**To do**
The lines to print are the one containing "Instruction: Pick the" and every line after it through the end of the entries below. Print them exactly and nothing else.

━━━━━━━━━━━━━━━━

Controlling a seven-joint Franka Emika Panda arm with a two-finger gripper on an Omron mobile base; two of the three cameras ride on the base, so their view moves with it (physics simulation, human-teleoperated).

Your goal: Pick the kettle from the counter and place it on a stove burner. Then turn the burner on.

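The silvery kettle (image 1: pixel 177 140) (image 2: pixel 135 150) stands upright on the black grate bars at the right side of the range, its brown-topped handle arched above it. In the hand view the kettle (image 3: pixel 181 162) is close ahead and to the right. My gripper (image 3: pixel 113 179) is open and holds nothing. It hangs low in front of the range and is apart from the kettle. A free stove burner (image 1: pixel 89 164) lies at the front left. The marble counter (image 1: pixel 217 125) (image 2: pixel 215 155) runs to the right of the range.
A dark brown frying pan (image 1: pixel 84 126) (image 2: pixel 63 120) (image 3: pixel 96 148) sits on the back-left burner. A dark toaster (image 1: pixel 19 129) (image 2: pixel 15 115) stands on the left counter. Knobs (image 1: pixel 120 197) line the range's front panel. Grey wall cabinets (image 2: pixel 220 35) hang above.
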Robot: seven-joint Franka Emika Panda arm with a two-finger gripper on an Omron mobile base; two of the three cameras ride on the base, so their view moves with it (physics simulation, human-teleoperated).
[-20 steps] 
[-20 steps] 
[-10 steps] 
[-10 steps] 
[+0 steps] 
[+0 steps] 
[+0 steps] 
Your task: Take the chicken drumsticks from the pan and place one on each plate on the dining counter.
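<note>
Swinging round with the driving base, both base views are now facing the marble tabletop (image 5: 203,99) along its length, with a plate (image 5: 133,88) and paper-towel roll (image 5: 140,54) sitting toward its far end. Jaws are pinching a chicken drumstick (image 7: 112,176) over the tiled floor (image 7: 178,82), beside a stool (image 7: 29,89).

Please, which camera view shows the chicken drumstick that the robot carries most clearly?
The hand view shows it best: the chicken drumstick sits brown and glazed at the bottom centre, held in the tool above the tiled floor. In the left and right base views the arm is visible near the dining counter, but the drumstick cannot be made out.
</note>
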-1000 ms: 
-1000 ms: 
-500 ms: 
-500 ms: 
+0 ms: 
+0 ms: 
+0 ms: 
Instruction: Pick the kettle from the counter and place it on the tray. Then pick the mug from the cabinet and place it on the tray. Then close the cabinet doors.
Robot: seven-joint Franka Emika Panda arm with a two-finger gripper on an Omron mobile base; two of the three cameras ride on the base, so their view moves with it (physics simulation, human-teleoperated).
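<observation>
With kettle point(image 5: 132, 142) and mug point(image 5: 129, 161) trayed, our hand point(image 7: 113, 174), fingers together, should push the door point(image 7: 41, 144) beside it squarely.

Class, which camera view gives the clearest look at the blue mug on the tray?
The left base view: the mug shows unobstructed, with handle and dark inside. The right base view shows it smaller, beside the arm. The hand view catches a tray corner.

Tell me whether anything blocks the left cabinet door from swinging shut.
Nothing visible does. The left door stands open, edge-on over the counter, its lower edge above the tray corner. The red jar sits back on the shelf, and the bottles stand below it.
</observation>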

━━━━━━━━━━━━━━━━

**Answer box**
Instruction: Pick the kettle from the counter and place it on the tray. Then pick the mug from the cabinet and place it on the tray. Then close the cabinet doors.
Robot: seven-joint Franka Emika Panda arm with a two-finger gripper on an Omron mobile base; two of the three cameras ride on the base, so their view moves with it (physics simulation, human-teleoperated).
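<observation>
With kettle point(image 5: 132, 142) and mug point(image 5: 129, 161) trayed, our hand point(image 7: 113, 174), fingers together, should push the door point(image 7: 41, 144) beside it squarely.

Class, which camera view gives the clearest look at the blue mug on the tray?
The left base view: the mug shows unobstructed, with handle and dark inside. The right base view shows it smaller, beside the arm. The hand view catches a tray corner.

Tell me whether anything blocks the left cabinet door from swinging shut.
Nothing visible does. The left door stands open, edge-on over the counter, its lower edge above the tray corner. The red jar sits back on the shelf, and the bottles stand below it.
</observation>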

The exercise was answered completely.